▶ **What the exercise asks**
In the records that come next, find every line with "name". Return those lines.

(Items from a dataset)
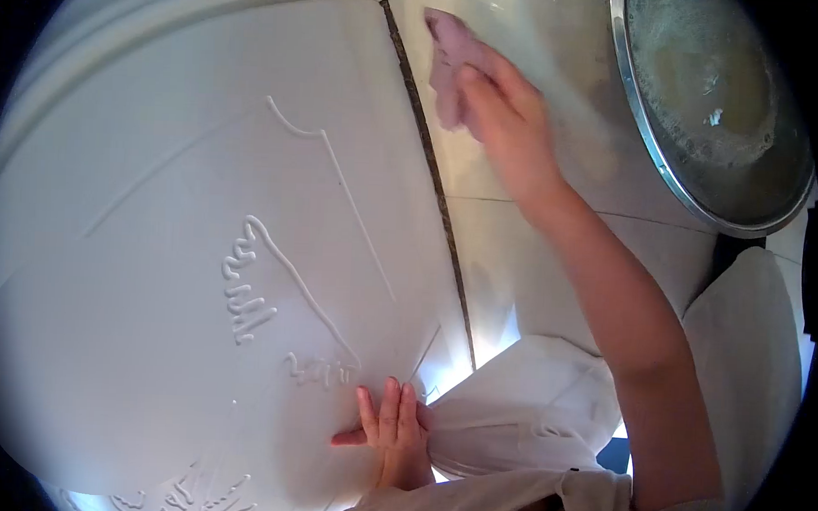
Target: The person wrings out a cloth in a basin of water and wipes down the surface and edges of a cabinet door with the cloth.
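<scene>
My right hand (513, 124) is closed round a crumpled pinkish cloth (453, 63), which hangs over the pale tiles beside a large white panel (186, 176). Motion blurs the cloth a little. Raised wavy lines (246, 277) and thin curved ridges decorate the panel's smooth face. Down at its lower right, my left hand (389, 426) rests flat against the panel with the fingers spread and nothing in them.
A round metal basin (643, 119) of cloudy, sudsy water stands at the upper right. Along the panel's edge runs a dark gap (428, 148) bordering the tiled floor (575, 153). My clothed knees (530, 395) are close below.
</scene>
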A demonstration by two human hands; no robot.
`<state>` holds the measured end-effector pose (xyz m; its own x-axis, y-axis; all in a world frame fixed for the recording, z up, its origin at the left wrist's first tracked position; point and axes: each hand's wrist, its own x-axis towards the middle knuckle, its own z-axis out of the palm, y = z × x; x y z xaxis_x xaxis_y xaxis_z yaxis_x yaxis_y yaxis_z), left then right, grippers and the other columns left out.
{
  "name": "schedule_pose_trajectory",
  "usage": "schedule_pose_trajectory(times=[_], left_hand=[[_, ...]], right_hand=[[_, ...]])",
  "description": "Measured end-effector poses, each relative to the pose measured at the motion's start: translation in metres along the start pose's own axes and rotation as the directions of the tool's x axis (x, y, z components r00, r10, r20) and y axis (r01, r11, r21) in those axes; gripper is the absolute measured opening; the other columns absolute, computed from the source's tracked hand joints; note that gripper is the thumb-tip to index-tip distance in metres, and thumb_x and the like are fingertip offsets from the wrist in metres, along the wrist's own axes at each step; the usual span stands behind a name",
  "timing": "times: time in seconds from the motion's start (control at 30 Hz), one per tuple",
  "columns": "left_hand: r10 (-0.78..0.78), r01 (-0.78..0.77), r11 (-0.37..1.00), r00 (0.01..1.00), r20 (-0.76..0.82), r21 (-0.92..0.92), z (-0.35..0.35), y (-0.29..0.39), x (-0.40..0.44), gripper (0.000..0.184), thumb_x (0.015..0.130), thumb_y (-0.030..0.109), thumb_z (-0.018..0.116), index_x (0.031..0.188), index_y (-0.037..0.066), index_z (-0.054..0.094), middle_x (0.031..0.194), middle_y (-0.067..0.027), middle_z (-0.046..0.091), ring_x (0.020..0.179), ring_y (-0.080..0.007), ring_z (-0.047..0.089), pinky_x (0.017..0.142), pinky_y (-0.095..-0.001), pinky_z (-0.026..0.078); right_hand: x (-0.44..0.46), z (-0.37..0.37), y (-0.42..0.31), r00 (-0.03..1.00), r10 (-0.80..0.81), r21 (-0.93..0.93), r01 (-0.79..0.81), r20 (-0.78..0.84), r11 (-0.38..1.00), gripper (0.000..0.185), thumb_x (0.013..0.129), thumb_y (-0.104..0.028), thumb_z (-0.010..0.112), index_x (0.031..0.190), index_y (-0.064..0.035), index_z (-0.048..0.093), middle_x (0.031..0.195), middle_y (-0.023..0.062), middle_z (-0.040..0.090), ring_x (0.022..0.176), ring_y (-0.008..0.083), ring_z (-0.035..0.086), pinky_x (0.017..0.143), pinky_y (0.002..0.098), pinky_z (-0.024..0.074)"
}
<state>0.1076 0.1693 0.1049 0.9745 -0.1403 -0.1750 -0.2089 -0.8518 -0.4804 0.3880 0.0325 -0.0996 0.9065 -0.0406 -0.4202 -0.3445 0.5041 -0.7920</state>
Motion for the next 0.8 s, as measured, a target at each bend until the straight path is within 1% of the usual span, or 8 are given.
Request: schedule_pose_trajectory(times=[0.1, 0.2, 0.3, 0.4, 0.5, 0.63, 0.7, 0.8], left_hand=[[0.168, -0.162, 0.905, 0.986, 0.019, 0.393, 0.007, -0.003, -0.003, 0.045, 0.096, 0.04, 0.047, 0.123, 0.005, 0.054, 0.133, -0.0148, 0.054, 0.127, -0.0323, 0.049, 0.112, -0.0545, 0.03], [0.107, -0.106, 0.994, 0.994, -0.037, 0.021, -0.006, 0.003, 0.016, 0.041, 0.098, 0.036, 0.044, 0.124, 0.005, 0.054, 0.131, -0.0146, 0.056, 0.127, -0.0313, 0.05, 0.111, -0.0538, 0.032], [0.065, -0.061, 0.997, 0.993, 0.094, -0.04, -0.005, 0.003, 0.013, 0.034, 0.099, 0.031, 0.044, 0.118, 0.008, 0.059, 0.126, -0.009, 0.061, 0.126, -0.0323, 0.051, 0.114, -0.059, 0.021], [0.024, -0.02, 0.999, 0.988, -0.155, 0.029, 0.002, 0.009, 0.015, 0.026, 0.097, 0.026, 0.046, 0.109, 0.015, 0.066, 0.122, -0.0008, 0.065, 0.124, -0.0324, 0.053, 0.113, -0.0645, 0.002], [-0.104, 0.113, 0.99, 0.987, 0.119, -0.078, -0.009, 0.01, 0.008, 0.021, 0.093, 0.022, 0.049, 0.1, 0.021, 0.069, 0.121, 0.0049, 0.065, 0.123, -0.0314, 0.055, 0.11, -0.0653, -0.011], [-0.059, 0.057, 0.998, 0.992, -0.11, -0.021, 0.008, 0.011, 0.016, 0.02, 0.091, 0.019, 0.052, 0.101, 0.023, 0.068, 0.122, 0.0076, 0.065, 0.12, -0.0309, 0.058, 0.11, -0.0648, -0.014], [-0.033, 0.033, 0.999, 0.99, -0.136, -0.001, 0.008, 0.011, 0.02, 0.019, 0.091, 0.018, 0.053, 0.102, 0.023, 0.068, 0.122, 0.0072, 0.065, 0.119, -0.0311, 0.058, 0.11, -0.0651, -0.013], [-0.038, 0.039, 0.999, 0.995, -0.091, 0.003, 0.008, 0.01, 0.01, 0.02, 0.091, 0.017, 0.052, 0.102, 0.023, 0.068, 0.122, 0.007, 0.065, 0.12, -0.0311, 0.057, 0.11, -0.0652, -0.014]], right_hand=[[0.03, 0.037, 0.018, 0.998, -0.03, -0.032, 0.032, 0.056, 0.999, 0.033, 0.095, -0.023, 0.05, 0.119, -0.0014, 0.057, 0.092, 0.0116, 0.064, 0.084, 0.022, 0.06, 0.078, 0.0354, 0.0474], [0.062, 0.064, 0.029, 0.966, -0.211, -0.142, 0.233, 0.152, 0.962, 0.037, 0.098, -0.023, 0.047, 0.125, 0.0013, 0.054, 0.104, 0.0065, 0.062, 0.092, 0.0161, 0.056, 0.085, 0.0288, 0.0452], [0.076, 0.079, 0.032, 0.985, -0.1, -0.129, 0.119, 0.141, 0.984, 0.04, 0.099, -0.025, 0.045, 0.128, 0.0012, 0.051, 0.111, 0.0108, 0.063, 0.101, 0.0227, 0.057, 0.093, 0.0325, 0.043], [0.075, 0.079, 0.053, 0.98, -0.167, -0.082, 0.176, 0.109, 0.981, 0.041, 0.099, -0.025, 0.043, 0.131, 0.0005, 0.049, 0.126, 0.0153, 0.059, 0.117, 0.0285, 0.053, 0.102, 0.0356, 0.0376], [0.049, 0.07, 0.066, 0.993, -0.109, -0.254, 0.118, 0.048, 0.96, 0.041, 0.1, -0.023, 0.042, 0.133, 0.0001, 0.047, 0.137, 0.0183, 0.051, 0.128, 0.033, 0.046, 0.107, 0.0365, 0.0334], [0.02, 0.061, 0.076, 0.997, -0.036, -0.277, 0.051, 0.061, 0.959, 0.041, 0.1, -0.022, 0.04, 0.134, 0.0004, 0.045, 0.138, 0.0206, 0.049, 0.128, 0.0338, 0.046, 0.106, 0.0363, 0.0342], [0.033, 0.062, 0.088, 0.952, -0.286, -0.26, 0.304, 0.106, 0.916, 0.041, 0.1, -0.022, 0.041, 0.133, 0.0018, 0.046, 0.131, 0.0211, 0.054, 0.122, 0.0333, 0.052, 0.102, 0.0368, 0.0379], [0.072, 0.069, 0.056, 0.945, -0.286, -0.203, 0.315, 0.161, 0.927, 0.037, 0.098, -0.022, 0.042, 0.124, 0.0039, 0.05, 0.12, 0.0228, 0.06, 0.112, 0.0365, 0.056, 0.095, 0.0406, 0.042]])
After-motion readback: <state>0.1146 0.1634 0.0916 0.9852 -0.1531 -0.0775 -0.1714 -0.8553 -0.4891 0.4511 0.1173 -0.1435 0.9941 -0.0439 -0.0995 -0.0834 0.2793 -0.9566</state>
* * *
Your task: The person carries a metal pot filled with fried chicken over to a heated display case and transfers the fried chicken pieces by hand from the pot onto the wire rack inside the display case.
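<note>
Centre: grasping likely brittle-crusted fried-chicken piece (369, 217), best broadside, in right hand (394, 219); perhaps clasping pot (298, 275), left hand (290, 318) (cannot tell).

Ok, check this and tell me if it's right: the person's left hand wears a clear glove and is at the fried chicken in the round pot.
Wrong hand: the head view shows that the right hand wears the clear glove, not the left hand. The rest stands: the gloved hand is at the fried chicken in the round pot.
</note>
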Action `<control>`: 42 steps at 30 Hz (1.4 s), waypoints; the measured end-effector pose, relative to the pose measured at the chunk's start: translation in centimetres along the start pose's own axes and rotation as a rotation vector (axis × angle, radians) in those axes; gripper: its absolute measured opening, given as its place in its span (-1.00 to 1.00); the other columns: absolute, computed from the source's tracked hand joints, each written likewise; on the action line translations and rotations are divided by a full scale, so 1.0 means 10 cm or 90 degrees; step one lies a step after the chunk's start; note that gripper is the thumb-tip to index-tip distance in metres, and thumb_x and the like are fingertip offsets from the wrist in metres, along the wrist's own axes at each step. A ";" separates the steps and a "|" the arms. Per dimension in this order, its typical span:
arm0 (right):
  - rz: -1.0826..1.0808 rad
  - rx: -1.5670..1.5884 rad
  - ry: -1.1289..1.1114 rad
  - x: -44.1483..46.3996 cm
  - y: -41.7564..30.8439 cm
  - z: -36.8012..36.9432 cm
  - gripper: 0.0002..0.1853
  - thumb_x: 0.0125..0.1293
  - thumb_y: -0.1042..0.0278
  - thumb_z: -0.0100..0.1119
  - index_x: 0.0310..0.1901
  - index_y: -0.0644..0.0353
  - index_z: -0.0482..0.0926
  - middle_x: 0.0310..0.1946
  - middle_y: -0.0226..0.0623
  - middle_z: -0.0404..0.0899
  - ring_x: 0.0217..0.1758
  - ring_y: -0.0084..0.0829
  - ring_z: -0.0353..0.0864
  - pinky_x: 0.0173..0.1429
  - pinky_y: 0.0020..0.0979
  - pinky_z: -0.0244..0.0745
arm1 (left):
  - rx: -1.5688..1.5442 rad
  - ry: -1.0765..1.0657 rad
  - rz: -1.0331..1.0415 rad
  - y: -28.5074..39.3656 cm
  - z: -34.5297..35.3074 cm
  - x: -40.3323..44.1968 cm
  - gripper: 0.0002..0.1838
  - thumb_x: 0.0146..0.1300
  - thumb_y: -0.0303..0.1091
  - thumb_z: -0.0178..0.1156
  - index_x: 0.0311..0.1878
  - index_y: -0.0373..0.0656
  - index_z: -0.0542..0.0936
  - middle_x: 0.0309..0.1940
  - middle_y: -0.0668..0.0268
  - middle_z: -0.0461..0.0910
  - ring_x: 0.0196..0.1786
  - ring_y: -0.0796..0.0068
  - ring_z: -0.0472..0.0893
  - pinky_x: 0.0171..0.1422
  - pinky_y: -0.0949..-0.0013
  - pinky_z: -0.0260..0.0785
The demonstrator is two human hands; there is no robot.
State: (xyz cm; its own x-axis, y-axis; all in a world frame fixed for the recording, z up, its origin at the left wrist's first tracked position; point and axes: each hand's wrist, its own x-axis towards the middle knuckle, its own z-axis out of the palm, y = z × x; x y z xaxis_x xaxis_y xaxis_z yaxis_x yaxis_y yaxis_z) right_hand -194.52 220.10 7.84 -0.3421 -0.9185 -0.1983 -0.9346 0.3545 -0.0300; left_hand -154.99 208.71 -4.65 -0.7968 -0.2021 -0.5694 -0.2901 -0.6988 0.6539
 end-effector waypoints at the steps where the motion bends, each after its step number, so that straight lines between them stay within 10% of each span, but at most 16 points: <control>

▶ **Problem solution**
  "name": "schedule_pose_trajectory",
  "description": "Measured end-effector poses, each relative to the pose measured at the motion's start: translation in metres along the start pose's own axes and rotation as the directions of the tool's x axis (x, y, z components r00, r10, r20) and y axis (r01, r11, r21) in those axes; gripper is the absolute measured opening; the other columns absolute, computed from the source's tracked hand joints; note that gripper is the thumb-tip to index-tip distance in metres, and thumb_x and the like are fingertip offsets from the wrist in metres, along the wrist's own axes at each step; the usual span stands behind a name",

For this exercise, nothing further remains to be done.